Marcel in Tokio - Fünf Wochen in einem Künstlerhaus

Ist es nicht großartig, dass das bereits der dritte Artikel eines Reiseberichts ist, ohne, dass ich meinen fetten Arsch überhaupt einmal von meinem langsam zerfallenden Schreibtischstuhl bewegt habe? Ich meine,…
Marcel in Tokio

Fünf Wochen in einem Künstlerhaus

Ist es nicht großartig, dass das bereits der dritte Artikel eines Reiseberichts ist, ohne, dass ich meinen fetten Arsch überhaupt einmal von meinem langsam zerfallenden Schreibtischstuhl bewegt habe? Ich meine, jeder normale Mensch würde einfach irgendwo hinfahren, vorher seine Klappe halten und danach eben ein paar Postkarten verschicken und schreiben, wie schön doch das Wetter und wie lustig doch das Essen war.

Aber ich lasse euch lieber an meiner krankhaften Vorfreude teilhaben und bin stolz darauf, euch zu erzählen, dass ich endlich eine Unterkunft gefunden habe, in der ich die (mindestens) fünf Wochen in Tokio verbringen werde. Außer sie werfen mich vorher dort raus, weil ich unanständige Dinge über die Kaiserfamilie gesagt habe, wer weiß. Obwohl ich das nicht mache. Weil ich keine Ahnung von der Kaiserfamilie habe.

Kurz zur Erklärung: Ich wollte kein eigenes Apartment, weil ich da nur wieder vergammeln würde. Und irgendwo am Stadtrand in einem 30-Stockwerke-Hochhaus wohnen, allein, wer will das? Eben. Ich wollte aber auch nicht über einen Monat lang in einem Backpacker-Keller mit 22 Australiern und 48 Russen pennen, weil… wer will das? Eben.

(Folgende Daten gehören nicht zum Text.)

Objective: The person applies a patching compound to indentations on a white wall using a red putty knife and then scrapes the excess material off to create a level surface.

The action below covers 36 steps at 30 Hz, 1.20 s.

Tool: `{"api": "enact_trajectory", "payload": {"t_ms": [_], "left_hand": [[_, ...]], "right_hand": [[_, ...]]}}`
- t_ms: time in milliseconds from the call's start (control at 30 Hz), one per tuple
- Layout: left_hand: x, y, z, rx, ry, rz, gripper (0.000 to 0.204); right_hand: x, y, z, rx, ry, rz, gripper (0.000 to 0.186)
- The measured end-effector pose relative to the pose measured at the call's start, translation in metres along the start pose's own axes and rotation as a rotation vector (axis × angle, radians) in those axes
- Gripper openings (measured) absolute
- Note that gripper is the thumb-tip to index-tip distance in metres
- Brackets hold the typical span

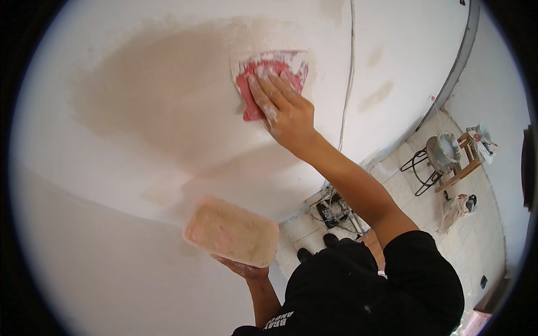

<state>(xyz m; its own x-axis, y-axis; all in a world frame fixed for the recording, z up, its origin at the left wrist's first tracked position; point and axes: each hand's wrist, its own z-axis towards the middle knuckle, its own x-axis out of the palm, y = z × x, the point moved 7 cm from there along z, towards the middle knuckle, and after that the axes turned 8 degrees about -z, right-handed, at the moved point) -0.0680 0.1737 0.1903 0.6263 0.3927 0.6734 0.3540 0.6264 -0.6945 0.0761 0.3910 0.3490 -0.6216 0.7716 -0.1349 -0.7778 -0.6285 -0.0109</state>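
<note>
My right hand (283,106), its fingers smeared with white, presses a red plastic putty spreader (250,110) flat against the white wall (185,33). White putty coats much of the spreader's upper part. Around and left of it spreads a wide damp-looking beige patch (151,95). Lower down, my left hand (246,270) supports a rectangular pinkish tub (232,232) from below; most of its fingers are hidden behind the tub. Beige putty seems to cover the tub's inside.
A cable (351,61) runs down the wall to the right. On the tiled floor stand a round stool (417,168) bearing a bucket (446,150), a wooden stool (462,168) and a plastic bag (455,213). Near my feet lies a clutter of tools (336,211).
</note>
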Motion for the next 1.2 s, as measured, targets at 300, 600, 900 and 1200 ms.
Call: {"api": "enact_trajectory", "payload": {"t_ms": [300, 600, 900, 1200], "left_hand": [[0.000, -0.001, 0.005, 0.062, 0.115, 0.101, 0.091], [0.002, -0.005, 0.001, 0.085, 0.080, 0.110, 0.092], [-0.009, 0.003, 0.001, -0.019, 0.101, -0.054, 0.080], [0.004, -0.011, 0.004, 0.132, 0.162, 0.111, 0.079]], "right_hand": [[-0.054, -0.035, 0.020, 0.281, -0.040, 0.400, 0.055], [-0.018, 0.044, 0.023, 0.093, 0.198, 0.179, 0.044], [-0.049, -0.021, 0.075, 0.228, -0.058, 0.177, 0.044], [-0.014, -0.017, 0.000, -0.078, 0.271, -0.081, 0.055]]}}
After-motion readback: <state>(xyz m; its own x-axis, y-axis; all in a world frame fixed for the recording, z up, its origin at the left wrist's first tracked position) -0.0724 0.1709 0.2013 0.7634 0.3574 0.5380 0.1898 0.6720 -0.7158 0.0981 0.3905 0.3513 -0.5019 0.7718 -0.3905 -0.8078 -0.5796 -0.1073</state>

Und arschteuer ist das ja auch alles. Das ist aber bekannt.

Wo wohne ich deshalb jetzt? In einem Künstlerhaus in Shinjuku, das gleich neben Shibuya liegt. Im ersten Stock gibt es einen Club namens CAVE246, im zweiten Stock einen Friseursalon namens Dorren und im dritten Stock liegt mein Zimmer, gleich neben einer Mädchenbar. Auf dem Dach gibt es Barbecue und eine hoffentlich tolle Aussicht. Das Ganze kostet mich 650 Euro für fünf Wochen, bestellt habe ich bei Wimdu.

Der Typ, dem das Teil gehört, heißt Yoji, spricht lustiges Englisch und leitet auch noch eine Art Künstlerdorf an der japanischen pazifischen Küste. Was ziemlich cool ist, wenn man länger als zwei Sekunden darüber nachdenkt. Ich wollte einfach unter kreativen und etwas verrückten Japanern sein, anstatt unter Touristen. Oder ganz allein in einer 9-Quadratmeter-Wohnung.

Außerdem habe ich so eine Art Lager, in das ich zurückkehren kann, nachdem ich mich in anderen Städten wie Kyoto oder Osaka oder am Strand herumgetrieben habe. Was wichtig ist. Glaube ich jedenfalls. Und gemessen an der Lage und der Dauer meines Aufenthalts ist der Preis vollkommen in Ordnung. Damit wären die wichtigsten Punkte auf meiner Liste abgehakt. Fehlt nur noch mein “Sailor Moon”-Kostüm. Noch 23 Tage.